[Material shown — start]
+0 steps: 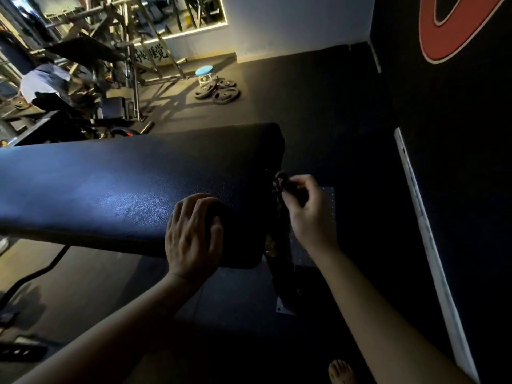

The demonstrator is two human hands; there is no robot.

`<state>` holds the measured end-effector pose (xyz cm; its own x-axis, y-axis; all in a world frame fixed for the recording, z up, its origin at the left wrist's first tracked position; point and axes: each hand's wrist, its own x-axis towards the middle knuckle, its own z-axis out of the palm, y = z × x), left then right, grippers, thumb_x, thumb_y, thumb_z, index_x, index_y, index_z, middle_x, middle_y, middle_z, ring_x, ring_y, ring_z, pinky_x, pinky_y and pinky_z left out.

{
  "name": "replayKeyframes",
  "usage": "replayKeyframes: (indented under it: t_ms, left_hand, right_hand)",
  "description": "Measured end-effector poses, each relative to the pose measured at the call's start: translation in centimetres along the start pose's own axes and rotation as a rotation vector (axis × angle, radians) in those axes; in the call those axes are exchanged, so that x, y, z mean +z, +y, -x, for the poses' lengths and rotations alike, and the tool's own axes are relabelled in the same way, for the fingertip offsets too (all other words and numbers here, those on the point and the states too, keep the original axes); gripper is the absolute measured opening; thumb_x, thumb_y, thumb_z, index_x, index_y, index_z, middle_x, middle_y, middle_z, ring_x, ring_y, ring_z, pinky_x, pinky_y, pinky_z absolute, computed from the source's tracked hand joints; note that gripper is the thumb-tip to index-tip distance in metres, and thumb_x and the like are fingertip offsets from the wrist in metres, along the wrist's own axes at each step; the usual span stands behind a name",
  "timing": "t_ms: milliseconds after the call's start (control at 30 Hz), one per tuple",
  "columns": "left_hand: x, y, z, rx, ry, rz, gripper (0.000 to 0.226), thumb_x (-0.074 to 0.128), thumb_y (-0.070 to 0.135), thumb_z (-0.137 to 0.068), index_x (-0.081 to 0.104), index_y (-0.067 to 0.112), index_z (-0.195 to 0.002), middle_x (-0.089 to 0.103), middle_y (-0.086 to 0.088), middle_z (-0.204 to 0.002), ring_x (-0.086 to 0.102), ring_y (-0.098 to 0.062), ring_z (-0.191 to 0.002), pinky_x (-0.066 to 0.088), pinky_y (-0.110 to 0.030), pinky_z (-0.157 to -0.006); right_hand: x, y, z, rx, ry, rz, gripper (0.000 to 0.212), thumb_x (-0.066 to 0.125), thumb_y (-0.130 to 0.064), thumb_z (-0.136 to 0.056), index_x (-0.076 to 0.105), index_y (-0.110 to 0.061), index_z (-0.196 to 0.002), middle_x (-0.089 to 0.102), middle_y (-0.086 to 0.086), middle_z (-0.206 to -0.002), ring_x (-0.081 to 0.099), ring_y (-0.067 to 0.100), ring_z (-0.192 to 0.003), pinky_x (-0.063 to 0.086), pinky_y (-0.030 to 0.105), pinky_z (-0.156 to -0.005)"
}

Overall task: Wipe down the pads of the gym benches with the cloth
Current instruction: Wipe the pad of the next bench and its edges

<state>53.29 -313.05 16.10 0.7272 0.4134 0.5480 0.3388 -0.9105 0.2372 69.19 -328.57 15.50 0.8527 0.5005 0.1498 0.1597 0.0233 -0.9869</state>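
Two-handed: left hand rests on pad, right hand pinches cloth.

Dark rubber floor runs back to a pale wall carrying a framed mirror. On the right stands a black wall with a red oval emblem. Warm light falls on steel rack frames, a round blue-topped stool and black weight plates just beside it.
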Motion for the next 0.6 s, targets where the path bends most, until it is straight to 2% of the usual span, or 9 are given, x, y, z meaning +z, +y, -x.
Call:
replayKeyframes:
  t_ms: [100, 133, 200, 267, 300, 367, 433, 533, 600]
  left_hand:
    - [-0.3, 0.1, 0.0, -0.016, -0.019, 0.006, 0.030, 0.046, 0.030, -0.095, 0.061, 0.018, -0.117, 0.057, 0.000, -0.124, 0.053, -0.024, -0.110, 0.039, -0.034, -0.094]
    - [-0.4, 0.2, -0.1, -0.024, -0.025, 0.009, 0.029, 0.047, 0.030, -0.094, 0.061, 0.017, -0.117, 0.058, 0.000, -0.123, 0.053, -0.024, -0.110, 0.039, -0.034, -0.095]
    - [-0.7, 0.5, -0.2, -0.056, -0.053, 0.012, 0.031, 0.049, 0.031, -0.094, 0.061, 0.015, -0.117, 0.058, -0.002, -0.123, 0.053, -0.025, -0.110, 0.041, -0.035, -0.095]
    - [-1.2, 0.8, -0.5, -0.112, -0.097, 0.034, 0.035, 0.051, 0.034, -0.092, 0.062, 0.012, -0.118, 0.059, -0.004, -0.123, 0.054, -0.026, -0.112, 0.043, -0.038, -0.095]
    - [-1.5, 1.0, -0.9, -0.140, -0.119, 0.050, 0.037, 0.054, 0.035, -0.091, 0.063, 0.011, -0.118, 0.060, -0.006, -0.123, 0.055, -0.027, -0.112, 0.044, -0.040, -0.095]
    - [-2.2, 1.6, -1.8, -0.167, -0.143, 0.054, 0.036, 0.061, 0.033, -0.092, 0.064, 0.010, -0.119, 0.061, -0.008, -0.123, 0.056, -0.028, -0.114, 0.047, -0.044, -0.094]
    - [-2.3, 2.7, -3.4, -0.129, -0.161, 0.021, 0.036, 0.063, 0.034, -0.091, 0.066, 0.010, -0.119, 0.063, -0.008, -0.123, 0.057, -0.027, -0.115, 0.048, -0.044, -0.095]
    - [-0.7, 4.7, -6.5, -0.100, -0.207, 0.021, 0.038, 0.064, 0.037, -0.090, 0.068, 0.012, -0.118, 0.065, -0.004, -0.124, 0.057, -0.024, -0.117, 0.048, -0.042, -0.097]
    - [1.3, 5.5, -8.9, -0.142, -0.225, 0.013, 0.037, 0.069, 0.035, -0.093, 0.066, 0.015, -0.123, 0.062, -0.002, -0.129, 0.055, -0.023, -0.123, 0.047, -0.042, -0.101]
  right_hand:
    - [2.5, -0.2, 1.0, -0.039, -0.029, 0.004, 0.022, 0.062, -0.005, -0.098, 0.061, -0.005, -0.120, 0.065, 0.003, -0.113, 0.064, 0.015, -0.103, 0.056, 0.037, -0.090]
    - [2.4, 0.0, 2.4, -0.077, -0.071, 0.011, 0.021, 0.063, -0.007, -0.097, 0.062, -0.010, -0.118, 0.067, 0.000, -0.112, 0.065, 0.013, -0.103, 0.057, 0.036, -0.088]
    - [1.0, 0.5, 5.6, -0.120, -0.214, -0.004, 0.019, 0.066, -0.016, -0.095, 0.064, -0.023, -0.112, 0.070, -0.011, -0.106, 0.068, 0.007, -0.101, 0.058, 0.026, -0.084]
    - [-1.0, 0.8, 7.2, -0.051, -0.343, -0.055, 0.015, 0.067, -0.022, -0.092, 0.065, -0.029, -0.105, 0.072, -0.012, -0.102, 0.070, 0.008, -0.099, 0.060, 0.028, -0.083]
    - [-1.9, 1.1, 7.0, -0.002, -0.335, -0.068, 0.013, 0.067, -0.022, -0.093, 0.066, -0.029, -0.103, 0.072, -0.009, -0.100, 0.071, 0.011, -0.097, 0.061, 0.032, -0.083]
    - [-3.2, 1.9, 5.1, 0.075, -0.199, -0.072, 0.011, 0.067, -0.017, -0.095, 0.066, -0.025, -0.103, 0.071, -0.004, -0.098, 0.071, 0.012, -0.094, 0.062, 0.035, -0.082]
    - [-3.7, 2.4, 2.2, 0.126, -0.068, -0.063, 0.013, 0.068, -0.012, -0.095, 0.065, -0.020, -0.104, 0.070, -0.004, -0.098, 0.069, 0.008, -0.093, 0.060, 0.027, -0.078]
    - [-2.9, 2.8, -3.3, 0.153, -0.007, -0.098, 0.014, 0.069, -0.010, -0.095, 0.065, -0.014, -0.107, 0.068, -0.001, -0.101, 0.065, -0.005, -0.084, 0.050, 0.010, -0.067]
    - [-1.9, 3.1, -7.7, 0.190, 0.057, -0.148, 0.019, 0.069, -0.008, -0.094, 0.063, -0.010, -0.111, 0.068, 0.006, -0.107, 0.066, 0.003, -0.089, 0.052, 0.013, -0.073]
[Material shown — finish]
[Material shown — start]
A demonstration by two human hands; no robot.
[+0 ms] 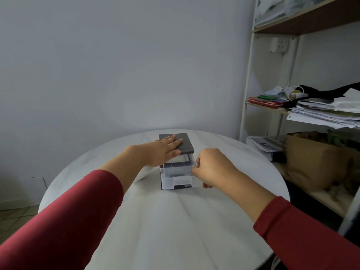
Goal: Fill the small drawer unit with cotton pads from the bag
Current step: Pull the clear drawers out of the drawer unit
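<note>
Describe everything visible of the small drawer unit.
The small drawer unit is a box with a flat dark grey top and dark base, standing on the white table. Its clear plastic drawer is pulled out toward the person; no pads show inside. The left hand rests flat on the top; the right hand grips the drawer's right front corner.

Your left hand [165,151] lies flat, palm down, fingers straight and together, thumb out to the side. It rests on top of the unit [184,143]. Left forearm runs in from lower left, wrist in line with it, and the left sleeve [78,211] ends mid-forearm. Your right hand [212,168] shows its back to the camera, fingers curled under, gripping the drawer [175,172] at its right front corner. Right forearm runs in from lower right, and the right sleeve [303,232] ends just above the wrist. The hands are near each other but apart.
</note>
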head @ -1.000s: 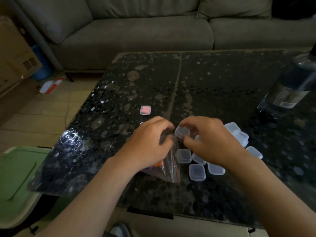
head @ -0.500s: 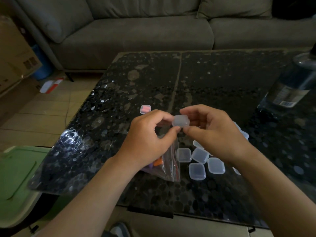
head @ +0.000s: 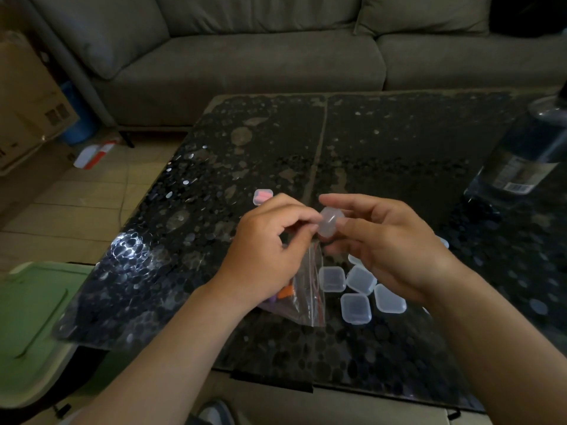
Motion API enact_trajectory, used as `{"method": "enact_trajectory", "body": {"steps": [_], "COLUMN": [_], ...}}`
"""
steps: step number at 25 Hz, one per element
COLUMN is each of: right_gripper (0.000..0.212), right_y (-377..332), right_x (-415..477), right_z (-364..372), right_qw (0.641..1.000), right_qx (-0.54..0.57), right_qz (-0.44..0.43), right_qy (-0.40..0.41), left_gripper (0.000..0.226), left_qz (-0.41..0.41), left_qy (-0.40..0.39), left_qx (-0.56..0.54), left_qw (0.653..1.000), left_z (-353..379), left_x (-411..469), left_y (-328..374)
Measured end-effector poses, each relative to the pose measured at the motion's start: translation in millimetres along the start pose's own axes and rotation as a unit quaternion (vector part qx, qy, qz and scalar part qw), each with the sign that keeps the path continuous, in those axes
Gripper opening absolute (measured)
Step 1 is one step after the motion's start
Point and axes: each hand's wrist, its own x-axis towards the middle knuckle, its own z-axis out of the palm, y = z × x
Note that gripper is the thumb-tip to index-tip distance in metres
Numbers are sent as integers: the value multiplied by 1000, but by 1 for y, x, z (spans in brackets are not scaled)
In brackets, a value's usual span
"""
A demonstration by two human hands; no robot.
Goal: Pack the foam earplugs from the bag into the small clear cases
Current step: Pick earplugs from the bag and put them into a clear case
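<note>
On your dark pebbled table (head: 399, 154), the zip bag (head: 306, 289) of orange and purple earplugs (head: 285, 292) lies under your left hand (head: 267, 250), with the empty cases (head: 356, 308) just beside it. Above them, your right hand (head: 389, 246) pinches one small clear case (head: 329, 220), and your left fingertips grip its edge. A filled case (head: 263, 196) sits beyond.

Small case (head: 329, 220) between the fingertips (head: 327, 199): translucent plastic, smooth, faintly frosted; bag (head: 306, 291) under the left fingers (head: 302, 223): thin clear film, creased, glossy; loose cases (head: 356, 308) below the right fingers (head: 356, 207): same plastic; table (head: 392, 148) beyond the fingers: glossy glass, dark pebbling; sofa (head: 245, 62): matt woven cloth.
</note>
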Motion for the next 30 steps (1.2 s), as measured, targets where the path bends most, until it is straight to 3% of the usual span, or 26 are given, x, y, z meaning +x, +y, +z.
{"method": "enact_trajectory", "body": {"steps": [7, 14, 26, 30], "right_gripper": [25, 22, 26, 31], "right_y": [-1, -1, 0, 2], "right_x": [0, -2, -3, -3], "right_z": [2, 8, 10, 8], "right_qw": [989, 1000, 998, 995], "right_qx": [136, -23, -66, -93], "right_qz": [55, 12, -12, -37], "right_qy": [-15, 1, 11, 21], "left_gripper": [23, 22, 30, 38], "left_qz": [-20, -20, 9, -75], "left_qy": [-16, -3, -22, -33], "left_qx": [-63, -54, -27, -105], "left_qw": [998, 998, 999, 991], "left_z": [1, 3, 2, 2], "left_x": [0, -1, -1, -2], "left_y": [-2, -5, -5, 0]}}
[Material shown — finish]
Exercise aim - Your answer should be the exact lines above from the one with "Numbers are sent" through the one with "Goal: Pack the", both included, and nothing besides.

Solution for this exercise -
Numbers are sent as integers: the value multiplied by 1000, but by 1 for y, x, z (spans in brackets are not scaled)
In brackets, a value's usual span
"""
A demonstration by two human hands; no robot.
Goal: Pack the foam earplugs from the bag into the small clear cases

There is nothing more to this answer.